Wednesday, June 28, 2006

Summer of George

I'm at a professional crossroads. Rather than being the Summer of George, this has been the summer of soul-searching: what do I want to be doing this time next year? Really, I am struggling between that eternal conflict--do I take a job I think I will enjoy, or do I take a job that will pay $80-120,000? I just don't know. I thought I'd try to pursue something in legal publishing, but I was talking to someone at work the other day and she said a lot of her law school friends who worked in legal publishing were dissatisfied with the "lifestyle." And that's the conundrum, isn't it? If you want to make the big bucks, you have to put in 80 hours a week. But I think for that kind of commitment you also have to really WANT it. You have to LOVE it. I don't love it. And I think it's stupid--to say nothing of spiritually irresponsible--to take a job I don't want just for the money. I understand I'll never find a job where they pay me to watch Simpsons reruns from 9-5, but that doesn't mean I should throw myself into a career I have serious reservations about. Especially since I just spent two years of me life being completely miserable and have got one more ahead of me, and I don't know if I could manage another two-four more of it. Or maybe I'm just a loser with a bad work ethic who'll never make anything of himself because he's afraid to get his hands dirty. I just don't know. The fact that nobody else who works as a lawyer seems to like what he does certainly doesn't help inspire me.
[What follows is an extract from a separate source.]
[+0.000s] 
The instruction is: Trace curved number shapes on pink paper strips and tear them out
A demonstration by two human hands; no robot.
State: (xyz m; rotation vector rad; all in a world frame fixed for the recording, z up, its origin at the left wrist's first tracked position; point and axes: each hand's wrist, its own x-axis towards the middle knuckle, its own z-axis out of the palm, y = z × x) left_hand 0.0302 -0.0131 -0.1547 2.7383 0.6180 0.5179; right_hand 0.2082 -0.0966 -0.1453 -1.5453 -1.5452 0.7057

"Hey Kev, what do you call 1 out of 4 lawyers?"
"I don't know, Jay, what?"
"Clinically depressed."

I'm also feeling a little frustrated with Career Services. I guess they can't guide me if I can't tell them where I want to go, but I don't feel like exactly they've proffered a pantheon of potential options when it comes to alternative legal careers. The reason I don't know what I want to do with my JD is partly because I don't know what else is out there besides legal publishing or legal journalism. Everyone keeps talking about how versatile a JD is, how you can do almost anything with it. Okay, well, like what? I read that book What Can You Do With A Law Degree? I felt it was pretty worthless. It has this list of alternate legal careers that actual lawyers have pursued, like "voiceover guy," but it doesn't tell you HOW they got those jobs. Basically it seems like they pursued them through business connections they'd established over the years, rather than through some sort of mystical marketing with their JD. My parents and friends tell me I should try to be a John Grisham, but my ultimate fantasy has always been to pull a David E. Kelley. There was even a point where I secretly hoped I could write for The West Wing one day (I even wrote a pilot script for a West Wing spin-off about a Republican president) but then the show got cancelled, so that admittedly slim dream got completely quashed from the fantasy I'd kept it safe and secure in.